Is the U.S. economy in a recession? And if not, is it heading in that direction? If you ask a room full of experts, you're likely to get several different responses.

That's why it's such a good idea to plan for whatever happens. There are some stocks that are well positioned to make it through recessions unscathed, and also deliver excellent growth when the economy is strong. Two in particular that fall into this category are real estate investment trusts, or REITs, Realty Income (O -0.65%) and Physicians Realty Trust (DOC).

A resilient retail stock

Realty Income invests in freestanding (single tenant) properties, and about 80% of its tenants are retailers. But these aren't just any retailers. Realty Income specifically targets properties occupied by businesses that are recession-resistant and/or not vulnerable to e-commerce disruption. In fact, most of its tenants fall into one or more of three categories:

  • Non-discretionary: Retailers that sell things people need. Drug stores like top tenant Walgreens are good examples.
  • Discount-oriented: Retailers that specialize in bargains tend to do well in tough times when consumers need to cut back. Dollar stores and warehouse clubs have a big presence in Realty Income's portfolio.
  • Service-based: Businesses that sell a service, not a physical product, are inherently less vulnerable to e-commerce headwinds. Fitness centers are a good example.

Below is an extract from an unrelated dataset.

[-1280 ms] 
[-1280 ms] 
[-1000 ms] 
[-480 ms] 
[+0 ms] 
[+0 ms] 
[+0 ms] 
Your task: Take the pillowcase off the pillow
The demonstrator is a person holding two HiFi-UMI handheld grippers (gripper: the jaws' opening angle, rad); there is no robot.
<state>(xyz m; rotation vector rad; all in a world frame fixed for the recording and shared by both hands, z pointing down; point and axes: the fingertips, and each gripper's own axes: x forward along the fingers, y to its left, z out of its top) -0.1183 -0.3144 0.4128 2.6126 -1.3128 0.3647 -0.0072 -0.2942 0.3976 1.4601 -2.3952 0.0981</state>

In addition, Realty Income's tenants sign long-term net leases with gradual rent increases built in. All Realty Income needs to do is get a quality tenant in place and enjoy decades of predictable and growing income.

The proof is in the numbers. Realty Income has increased its dividend for 99 consecutive quarters, including throughout the dot-com crash, financial crisis, and COVID-19 pandemic. What's more, it has handily beaten the S&P 500's total returns since its 1994 NYSE listing.

Recession-proof tenants and excellent lease terms

Physicians Realty Trust, like the name implies, specializes in medical real estate -- specifically medical office buildings that are affiliated with major health systems. Like Realty Income, Physicians Realty Trust grows by acquiring properties occupied by top-notch tenants and sits back and collects steady rental income.

It's tough to imagine a commercial property type that is more recession-proof than medical offices. People need healthcare no matter what the economy is doing. Even during the pandemic's early days, medical offices played a major role in continual access to healthcare as many hospitals suspended elective procedures.

Physicians Realty Trust hasn't been around for nearly as long as Realty Income, but it pays a 5.2% dividend yield that is well covered by its earnings. With most medical offices owned by their health systems or tenants, there should be plenty of room for growth.

Buy for the long term

I own both of these stocks in my retirement account and plan to hold them for decades. I also hope to eventually use their dividend payments as part of my retirement income. But I have no idea what they're going to do in the short term. The businesses should be just fine during any economic climate, but their stock prices can certainly be volatile over short periods. If you choose to invest in either, it's smart to approach these as long-term compounding plays.